→ **Data excerpt**:
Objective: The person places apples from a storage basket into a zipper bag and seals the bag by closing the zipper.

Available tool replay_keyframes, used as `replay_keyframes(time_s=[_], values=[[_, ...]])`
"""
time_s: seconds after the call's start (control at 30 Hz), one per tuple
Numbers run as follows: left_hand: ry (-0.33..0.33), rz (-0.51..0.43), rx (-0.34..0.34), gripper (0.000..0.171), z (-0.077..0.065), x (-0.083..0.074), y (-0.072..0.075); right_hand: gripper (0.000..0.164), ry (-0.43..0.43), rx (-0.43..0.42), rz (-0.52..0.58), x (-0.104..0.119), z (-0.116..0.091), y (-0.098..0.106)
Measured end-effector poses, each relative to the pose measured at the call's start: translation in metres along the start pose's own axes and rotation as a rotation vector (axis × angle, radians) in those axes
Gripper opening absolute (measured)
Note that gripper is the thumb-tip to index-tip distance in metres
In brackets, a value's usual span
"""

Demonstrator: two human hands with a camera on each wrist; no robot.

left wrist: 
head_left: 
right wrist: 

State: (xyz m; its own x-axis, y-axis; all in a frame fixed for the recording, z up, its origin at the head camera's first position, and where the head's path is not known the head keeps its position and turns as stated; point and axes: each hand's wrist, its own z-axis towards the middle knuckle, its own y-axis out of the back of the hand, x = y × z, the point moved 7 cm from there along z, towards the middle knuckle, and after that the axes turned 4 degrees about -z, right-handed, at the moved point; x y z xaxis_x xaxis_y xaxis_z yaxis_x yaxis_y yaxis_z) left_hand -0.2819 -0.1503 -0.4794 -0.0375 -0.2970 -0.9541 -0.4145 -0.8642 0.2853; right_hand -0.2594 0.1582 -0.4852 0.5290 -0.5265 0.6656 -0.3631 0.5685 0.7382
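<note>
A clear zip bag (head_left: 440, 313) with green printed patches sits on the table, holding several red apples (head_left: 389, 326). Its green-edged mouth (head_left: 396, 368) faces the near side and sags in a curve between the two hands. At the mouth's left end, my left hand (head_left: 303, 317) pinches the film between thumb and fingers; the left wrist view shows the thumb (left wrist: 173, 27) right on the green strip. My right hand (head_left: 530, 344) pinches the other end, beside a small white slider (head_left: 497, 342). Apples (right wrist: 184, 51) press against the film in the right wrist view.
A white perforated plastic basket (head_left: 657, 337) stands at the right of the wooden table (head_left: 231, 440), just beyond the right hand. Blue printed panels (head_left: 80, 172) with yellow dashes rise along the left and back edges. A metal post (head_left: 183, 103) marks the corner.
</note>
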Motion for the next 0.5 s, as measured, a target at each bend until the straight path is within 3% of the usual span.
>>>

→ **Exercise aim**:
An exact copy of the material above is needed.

→ **Answer to this problem**:
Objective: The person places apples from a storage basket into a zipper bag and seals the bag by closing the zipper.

Available tool replay_keyframes, used as `replay_keyframes(time_s=[_], values=[[_, ...]])`
"""
time_s: seconds after the call's start (control at 30 Hz), one per tuple
Numbers run as follows: left_hand: ry (-0.33..0.33), rz (-0.51..0.43), rx (-0.34..0.34), gripper (0.000..0.171), z (-0.077..0.065), x (-0.083..0.074), y (-0.072..0.075); right_hand: gripper (0.000..0.164), ry (-0.43..0.43), rx (-0.43..0.42), rz (-0.52..0.58), x (-0.104..0.119), z (-0.116..0.091), y (-0.098..0.106)
Measured end-effector poses, each relative to the pose measured at the call's start: translation in metres along the start pose's own axes and rotation as a rotation vector (axis × angle, radians) in those axes
Gripper opening absolute (measured)
Note that gripper is the thumb-tip to index-tip distance in metres
In brackets, a value's usual span
"""

Demonstrator: two human hands with a camera on each wrist; no robot.

left wrist: 
head_left: 
right wrist: 

State: (xyz m; its own x-axis, y-axis; all in a frame fixed for the recording, z up, its origin at the head camera's first position, and where the head's path is not known the head keeps its position and turns as stated; point and axes: each hand's wrist, its own z-axis towards the middle knuckle, its own y-axis out of the back of the hand, x = y × z, the point moved 7 cm from there along z, towards the middle knuckle, and after that the axes turned 4 degrees about -z, right-handed, at the moved point; x y z xaxis_x xaxis_y xaxis_z yaxis_x yaxis_y yaxis_z) left_hand -0.2819 -0.1503 -0.4794 -0.0375 -0.2970 -0.9541 -0.4145 -0.8642 0.2853; right_hand -0.2594 0.1582 -0.4852 0.5290 -0.5265 0.6656 -0.3631 0.5685 0.7382
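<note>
A clear zip bag (head_left: 440, 313) with green printed patches sits on the table, holding several red apples (head_left: 389, 326). Its green-edged mouth (head_left: 396, 368) faces the near side and sags in a curve between the two hands. At the mouth's left end, my left hand (head_left: 303, 317) pinches the film between thumb and fingers; the left wrist view shows the thumb (left wrist: 173, 27) right on the green strip. My right hand (head_left: 530, 344) pinches the other end, beside a small white slider (head_left: 497, 342). Apples (right wrist: 184, 51) press against the film in the right wrist view.
A white perforated plastic basket (head_left: 657, 337) stands at the right of the wooden table (head_left: 231, 440), just beyond the right hand. Blue printed panels (head_left: 80, 172) with yellow dashes rise along the left and back edges. A metal post (head_left: 183, 103) marks the corner.
</note>
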Motion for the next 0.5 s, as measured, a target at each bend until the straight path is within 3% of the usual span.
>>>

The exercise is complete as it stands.